• _Your goal_:
Write out the stretch of lines below that begins at the line with "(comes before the" and ends at the line with "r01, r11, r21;", including both, exactly as given and nothing more.

Stored dataset items:
'''

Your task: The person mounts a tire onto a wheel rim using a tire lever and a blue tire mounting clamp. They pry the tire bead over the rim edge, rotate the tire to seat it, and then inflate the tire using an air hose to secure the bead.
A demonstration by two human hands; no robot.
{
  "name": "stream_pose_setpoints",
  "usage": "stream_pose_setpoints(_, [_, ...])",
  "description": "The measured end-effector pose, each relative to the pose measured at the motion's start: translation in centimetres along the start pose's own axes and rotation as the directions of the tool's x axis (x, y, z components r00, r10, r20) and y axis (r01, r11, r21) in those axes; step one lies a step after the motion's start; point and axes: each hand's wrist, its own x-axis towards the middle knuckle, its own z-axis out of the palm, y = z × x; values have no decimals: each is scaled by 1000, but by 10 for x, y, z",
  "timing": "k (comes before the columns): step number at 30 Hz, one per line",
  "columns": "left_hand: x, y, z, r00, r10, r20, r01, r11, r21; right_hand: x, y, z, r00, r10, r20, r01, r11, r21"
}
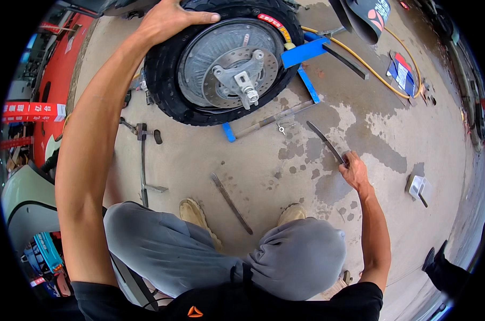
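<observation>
We rest our left grip (167, 22) on the far left of a black tyre (165, 91), thumb along its sidewall. Our right grip (353, 171) holds a curved dark bar (325, 140) pointing far and left. Between our beige shoes (196, 215) a flat bar (231, 203) lies on the floor (189, 160). A yellow hose (372, 73) curves far right.
</observation>
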Motion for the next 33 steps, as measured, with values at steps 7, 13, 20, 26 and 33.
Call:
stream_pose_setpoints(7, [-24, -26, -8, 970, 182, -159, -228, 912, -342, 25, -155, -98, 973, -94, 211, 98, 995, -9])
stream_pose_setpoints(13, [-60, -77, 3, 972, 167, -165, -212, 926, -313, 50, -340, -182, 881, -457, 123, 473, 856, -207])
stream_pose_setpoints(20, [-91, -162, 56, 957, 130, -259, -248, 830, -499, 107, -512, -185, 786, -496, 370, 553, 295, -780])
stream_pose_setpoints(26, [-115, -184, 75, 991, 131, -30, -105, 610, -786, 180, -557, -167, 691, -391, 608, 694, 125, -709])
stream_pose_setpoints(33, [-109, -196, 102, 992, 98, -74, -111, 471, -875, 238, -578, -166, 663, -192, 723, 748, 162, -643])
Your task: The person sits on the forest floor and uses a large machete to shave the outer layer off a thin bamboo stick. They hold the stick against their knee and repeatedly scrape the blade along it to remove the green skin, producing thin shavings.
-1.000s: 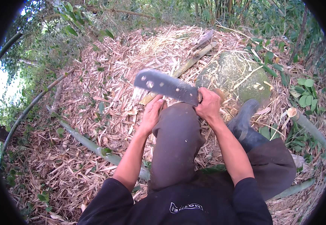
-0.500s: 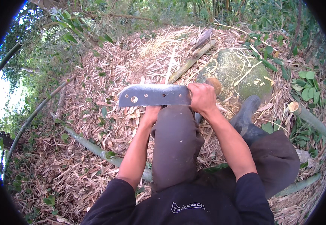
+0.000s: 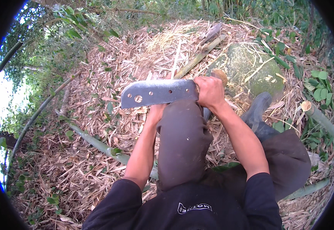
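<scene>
My right hand is closed around the wooden handle of a broad, dark machete with several holes in its blade. The blade lies crosswise over my raised knee, its blunt end to the left. My left hand is under the blade beside the knee; its fingers are hidden, so what they hold does not show. A thin pale strip, seemingly split bamboo, sticks out beyond the blade's far edge. Whether it touches the blade or my left hand cannot be seen.
A mossy boulder with pale shavings lies ahead right, beside a split bamboo length. Green bamboo poles lie left and right of my legs. Dry bamboo litter covers the ground; bushes stand around it.
The machete has tilted slightly, its handle end rising in the picture. My right hand has moved with it. The surroundings have shifted a little as my head moved.
</scene>
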`<state>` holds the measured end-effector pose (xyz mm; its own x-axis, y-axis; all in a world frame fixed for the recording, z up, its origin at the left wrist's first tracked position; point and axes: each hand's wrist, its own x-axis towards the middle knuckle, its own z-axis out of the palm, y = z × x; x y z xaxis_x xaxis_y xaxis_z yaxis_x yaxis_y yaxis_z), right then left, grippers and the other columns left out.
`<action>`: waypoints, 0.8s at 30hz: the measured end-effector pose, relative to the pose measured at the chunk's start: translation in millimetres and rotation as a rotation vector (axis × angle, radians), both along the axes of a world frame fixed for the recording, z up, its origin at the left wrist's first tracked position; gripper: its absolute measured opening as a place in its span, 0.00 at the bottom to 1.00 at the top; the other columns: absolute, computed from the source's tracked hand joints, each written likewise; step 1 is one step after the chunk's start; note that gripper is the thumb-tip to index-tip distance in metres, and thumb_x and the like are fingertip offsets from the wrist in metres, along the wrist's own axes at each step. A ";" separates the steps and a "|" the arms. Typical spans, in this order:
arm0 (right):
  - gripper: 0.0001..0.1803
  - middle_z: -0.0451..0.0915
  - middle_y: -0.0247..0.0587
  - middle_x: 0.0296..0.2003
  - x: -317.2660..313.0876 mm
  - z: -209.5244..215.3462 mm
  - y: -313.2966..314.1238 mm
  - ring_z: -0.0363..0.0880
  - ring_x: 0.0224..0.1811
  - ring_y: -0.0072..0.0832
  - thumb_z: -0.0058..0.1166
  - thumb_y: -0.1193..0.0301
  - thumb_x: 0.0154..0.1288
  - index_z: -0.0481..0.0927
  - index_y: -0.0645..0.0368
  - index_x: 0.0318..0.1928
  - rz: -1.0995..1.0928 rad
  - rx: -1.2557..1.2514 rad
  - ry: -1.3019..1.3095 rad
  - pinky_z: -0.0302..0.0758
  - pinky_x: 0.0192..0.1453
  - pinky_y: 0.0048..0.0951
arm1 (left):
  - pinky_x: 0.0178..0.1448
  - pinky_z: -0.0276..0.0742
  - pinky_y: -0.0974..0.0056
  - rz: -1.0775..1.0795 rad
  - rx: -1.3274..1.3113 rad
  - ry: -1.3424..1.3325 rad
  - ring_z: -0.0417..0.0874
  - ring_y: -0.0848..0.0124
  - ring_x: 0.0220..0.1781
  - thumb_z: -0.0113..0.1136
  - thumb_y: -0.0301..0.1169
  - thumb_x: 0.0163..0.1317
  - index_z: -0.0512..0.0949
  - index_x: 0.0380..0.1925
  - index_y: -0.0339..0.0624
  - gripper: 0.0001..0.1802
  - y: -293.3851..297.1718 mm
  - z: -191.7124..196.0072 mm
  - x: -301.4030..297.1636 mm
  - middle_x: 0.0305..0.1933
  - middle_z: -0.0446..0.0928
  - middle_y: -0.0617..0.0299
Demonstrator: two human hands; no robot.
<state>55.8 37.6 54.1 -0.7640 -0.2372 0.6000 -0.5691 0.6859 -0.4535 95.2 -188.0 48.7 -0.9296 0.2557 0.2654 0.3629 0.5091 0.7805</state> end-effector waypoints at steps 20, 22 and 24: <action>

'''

• _Answer section_:
  "timing": "k (comes before the columns): step number at 30 Hz, one per line",
  "columns": "left_hand: x, y, z, r00, r10, r20, r01, r11, r21; right_hand: x, y, z, r00, r10, r20, r01, r11, r21"

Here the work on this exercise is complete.